If you want to be even more nit-picky, 2^0 might also work. But whether your definition of a field admits fields with only a single element is just a question of taste, that is even less important or deep than whether your flavour of natural numbers includes 0 or not.
I've never seen anybody allow a field with just a single element, usually it says "a field is a ring with 1!=0...". But yeah, I suppose you could allow it, it's just an incredibly boring ring in which you actually can't divide at all, because there is no nonzero element.
It's not a question of demonstration but of definition. I've only ever people define fields as requiring two distinct elements 0 and 1. However, every field is also a ring and there can be, up to isomorphism, only a single ring with one element, because you don't really get any choice as to how you define the operations. That's called the trivial ring or zero ring and it basically satisfies all of the axioms for a field too, except for not having two distinct elements. So if it were possible for a field with a single element to exist, it would have to be this one.
It is my understanding that some mathematicians are looking into some objects that are kind of "like" a field with one element, but not in the sense of classical algebra, see: https://en.m.wikipedia.org/wiki/Field_with_one_element
As an example when working modulo 17 and you want to work out what division by 3 means. You want to solve equations like: x * 3 = 10 (mod 17).
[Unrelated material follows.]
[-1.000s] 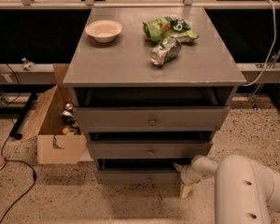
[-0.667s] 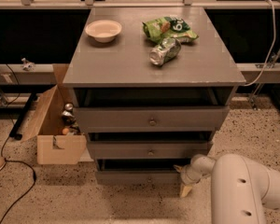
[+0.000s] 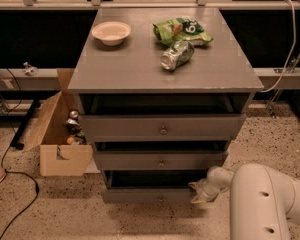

For this case, x = 9; because 9 * 3 = 27 = 10 (mod 17).
In general when working modulo 17, 6 is the multiplicative inverse of 3. Ie 6 * 3 = 1.
Thanks to Fermat's Little Theorem you can find multiplicative inverses very easily, y^(p-2) mod p gives you the inverse of y.
(Most programming languages won't know that you are going to apply a mod afterwards, so they just give you eg rounded or truncated integer division. Which is completely different in general.)